Material shown below:
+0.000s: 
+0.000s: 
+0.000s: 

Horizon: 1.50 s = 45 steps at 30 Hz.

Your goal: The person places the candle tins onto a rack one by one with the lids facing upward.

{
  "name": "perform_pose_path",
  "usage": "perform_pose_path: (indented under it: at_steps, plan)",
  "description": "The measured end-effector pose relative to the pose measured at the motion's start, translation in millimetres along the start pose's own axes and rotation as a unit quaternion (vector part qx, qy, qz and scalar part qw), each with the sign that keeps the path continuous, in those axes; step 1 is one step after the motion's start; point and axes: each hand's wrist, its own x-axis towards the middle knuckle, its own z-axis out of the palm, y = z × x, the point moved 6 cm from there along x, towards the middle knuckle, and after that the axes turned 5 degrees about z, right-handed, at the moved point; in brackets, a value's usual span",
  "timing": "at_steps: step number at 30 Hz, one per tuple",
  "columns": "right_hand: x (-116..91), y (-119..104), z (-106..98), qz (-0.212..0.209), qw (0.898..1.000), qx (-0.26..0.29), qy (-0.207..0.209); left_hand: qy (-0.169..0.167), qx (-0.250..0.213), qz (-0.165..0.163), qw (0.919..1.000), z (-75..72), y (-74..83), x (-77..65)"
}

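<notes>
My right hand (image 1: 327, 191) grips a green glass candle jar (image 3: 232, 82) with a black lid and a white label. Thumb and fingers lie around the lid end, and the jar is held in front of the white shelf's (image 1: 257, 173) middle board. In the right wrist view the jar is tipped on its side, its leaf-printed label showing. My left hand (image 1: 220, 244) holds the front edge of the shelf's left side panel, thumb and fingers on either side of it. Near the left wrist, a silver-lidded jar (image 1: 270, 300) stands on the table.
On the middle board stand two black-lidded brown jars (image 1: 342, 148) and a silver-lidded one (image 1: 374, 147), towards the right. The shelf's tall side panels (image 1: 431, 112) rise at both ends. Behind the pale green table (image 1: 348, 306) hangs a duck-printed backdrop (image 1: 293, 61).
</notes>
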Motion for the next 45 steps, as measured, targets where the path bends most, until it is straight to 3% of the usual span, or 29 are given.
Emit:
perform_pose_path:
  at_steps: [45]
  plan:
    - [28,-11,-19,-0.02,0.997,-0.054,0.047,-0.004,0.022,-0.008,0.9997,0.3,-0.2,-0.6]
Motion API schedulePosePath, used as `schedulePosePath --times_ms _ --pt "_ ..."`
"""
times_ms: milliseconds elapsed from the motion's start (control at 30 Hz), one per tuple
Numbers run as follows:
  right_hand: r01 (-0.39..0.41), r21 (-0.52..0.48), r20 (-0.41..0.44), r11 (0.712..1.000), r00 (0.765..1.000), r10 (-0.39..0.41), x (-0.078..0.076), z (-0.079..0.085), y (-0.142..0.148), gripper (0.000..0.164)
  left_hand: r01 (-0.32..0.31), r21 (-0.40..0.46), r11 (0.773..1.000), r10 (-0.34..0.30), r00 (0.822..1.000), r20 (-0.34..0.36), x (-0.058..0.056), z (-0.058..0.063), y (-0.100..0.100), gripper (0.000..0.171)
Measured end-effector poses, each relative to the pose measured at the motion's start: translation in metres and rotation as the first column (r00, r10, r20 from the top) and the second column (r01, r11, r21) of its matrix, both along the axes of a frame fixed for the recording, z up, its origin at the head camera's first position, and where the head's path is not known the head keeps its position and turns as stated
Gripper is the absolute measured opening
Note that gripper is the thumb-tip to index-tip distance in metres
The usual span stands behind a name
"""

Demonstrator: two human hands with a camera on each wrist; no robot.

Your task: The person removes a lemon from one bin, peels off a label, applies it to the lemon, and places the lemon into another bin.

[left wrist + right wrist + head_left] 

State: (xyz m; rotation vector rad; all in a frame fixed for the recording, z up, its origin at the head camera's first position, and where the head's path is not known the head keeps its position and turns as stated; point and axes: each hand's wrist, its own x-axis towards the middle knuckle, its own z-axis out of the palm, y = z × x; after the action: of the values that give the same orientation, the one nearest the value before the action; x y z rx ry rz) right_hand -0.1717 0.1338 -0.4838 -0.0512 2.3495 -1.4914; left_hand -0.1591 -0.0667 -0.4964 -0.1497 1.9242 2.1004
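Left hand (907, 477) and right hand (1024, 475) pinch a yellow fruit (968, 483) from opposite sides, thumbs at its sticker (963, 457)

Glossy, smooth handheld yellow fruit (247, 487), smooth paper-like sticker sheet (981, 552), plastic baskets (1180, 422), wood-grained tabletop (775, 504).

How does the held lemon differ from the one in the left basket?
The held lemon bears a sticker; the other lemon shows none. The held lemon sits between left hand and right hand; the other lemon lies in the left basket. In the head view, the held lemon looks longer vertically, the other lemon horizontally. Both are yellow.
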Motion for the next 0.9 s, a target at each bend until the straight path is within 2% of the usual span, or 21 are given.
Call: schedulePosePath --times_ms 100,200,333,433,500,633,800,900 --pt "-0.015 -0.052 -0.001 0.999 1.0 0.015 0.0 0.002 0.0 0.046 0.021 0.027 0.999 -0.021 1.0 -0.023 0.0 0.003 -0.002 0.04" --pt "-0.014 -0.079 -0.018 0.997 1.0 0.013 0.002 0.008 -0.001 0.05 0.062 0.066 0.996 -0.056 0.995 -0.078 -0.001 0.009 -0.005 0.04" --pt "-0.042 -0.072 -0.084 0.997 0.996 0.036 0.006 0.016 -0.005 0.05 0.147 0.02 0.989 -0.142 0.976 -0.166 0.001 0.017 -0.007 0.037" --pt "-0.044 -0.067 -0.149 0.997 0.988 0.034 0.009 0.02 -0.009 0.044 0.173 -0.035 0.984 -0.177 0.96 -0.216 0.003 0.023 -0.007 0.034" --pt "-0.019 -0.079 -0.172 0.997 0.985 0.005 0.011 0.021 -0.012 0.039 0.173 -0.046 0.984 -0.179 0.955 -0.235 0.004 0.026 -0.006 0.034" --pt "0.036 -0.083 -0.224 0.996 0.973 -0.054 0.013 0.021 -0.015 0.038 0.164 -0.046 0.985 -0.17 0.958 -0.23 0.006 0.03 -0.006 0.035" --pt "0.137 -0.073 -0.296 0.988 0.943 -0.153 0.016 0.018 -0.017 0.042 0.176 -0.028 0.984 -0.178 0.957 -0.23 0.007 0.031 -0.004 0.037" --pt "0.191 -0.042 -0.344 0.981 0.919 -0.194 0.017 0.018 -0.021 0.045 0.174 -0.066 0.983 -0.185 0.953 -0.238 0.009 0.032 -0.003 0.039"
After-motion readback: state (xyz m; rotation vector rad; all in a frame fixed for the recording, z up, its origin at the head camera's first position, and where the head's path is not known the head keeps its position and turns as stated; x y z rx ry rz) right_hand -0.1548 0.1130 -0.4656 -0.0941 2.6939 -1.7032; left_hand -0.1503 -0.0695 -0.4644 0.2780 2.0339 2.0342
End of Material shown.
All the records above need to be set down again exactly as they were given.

#### Solution to this task
+0.000s: 
+0.000s: 
+0.000s: 

Horizon: 1.50 s = 45 steps at 30 Hz.

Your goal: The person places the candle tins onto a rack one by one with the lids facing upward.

{
  "name": "perform_pose_path",
  "usage": "perform_pose_path: (indented under it: at_steps, plan)",
  "description": "The measured end-effector pose relative to the pose measured at the motion's start, translation in millimetres along the start pose's own axes and rotation as a unit quaternion (vector part qx, qy, qz and scalar part qw), each with the sign that keeps the path continuous, in those axes; step 1 is one step after the motion's start; point and axes: each hand's wrist, its own x-axis towards the middle knuckle, its own z-axis out of the palm, y = z × x, the point moved 6 cm from there along x, towards the middle knuckle, and after that the axes turned 5 degrees about z, right-handed, at the moved point; in brackets, a value's usual span",
  "timing": "at_steps: step number at 30 Hz, one per tuple",
  "columns": "right_hand: x (-116..91), y (-119..104), z (-106..98), qz (-0.212..0.209), qw (0.898..1.000), qx (-0.26..0.29), qy (-0.207..0.209); left_hand: qy (-0.169..0.167), qx (-0.250..0.213), qz (-0.165..0.163), qw (0.919..1.000), z (-75..72), y (-74..83), x (-77..65)"
}

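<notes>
My right hand (image 1: 327, 191) grips a green glass candle jar (image 3: 232, 82) with a black lid and a white label. Thumb and fingers lie around the lid end, and the jar is held in front of the white shelf's (image 1: 257, 173) middle board. In the right wrist view the jar is tipped on its side, its leaf-printed label showing. My left hand (image 1: 220, 244) holds the front edge of the shelf's left side panel, thumb and fingers on either side of it. Near the left wrist, a silver-lidded jar (image 1: 270, 300) stands on the table.
On the middle board stand two black-lidded brown jars (image 1: 342, 148) and a silver-lidded one (image 1: 374, 147), towards the right. The shelf's tall side panels (image 1: 431, 112) rise at both ends. Behind the pale green table (image 1: 348, 306) hangs a duck-printed backdrop (image 1: 293, 61).
</notes>
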Motion for the next 45 steps, as measured, targets where the path bends most, until it is straight to 3% of the usual span, or 29 are given.
Emit:
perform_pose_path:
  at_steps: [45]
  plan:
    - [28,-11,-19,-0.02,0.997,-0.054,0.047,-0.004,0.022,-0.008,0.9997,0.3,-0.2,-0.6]
Motion API schedulePosePath, used as `schedulePosePath --times_ms _ --pt "_ ..."`
"""
times_ms: milliseconds elapsed from the motion's start (control at 30 Hz), one per tuple
Numbers run as follows:
  right_hand: r01 (-0.39..0.41), r21 (-0.52..0.48), r20 (-0.41..0.44), r11 (0.712..1.000), r00 (0.765..1.000), r10 (-0.39..0.41), x (-0.078..0.076), z (-0.079..0.085), y (-0.142..0.148), gripper (0.000..0.164)
  left_hand: r01 (-0.32..0.31), r21 (-0.40..0.46), r11 (0.773..1.000), r10 (-0.34..0.30), r00 (0.822..1.000), r20 (-0.34..0.36), x (-0.058..0.056), z (-0.058..0.063), y (-0.100..0.100), gripper (0.000..0.171)
Measured end-effector poses, each relative to the pose measured at the motion's start: translation in metres and rotation as the first column (r00, r10, r20 from the top) and the second column (r01, r11, r21) of its matrix, both along the axes of a frame fixed for the recording, z up, its origin at the head camera's first position, and where the head's path is not known the head keeps its position and turns as stated
Gripper is the absolute measured opening
Note that gripper is the thumb-tip to index-tip distance in metres
The usual span stands behind a name
"""

Demonstrator: two human hands with a camera on each wrist; no robot.

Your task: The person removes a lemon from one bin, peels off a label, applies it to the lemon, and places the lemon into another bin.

[left wrist + right wrist + head_left] 

State: (xyz m; rotation vector rad; all in a frame fixed for the recording, z up, its origin at the head camera's first position, and where the head's path is not known the head keeps its position and turns as stated; point and axes: each hand's wrist, its own x-axis towards the middle knuckle, its own z-axis out of the palm, y = z × x; after the action: of the values that give the same orientation, the one nearest the value before the action; x y z rx ry rz) right_hand -0.1717 0.1338 -0.4838 -0.0512 2.3495 -1.4914; left_hand -0.1591 -0.0667 -0.4964 -0.1497 1.9242 2.1004
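Left hand (907, 477) and right hand (1024, 475) pinch a yellow fruit (968, 483) from opposite sides, thumbs at its sticker (963, 457)

Glossy, smooth handheld yellow fruit (247, 487), smooth paper-like sticker sheet (981, 552), plastic baskets (1180, 422), wood-grained tabletop (775, 504).

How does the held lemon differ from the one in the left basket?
The held lemon bears a sticker; the other lemon shows none. The held lemon sits between left hand and right hand; the other lemon lies in the left basket. In the head view, the held lemon looks longer vertically, the other lemon horizontally. Both are yellow.
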Motion for the next 0.9 s, a target at each bend until the straight path is within 2% of the usual span, or 21 are given.
Call: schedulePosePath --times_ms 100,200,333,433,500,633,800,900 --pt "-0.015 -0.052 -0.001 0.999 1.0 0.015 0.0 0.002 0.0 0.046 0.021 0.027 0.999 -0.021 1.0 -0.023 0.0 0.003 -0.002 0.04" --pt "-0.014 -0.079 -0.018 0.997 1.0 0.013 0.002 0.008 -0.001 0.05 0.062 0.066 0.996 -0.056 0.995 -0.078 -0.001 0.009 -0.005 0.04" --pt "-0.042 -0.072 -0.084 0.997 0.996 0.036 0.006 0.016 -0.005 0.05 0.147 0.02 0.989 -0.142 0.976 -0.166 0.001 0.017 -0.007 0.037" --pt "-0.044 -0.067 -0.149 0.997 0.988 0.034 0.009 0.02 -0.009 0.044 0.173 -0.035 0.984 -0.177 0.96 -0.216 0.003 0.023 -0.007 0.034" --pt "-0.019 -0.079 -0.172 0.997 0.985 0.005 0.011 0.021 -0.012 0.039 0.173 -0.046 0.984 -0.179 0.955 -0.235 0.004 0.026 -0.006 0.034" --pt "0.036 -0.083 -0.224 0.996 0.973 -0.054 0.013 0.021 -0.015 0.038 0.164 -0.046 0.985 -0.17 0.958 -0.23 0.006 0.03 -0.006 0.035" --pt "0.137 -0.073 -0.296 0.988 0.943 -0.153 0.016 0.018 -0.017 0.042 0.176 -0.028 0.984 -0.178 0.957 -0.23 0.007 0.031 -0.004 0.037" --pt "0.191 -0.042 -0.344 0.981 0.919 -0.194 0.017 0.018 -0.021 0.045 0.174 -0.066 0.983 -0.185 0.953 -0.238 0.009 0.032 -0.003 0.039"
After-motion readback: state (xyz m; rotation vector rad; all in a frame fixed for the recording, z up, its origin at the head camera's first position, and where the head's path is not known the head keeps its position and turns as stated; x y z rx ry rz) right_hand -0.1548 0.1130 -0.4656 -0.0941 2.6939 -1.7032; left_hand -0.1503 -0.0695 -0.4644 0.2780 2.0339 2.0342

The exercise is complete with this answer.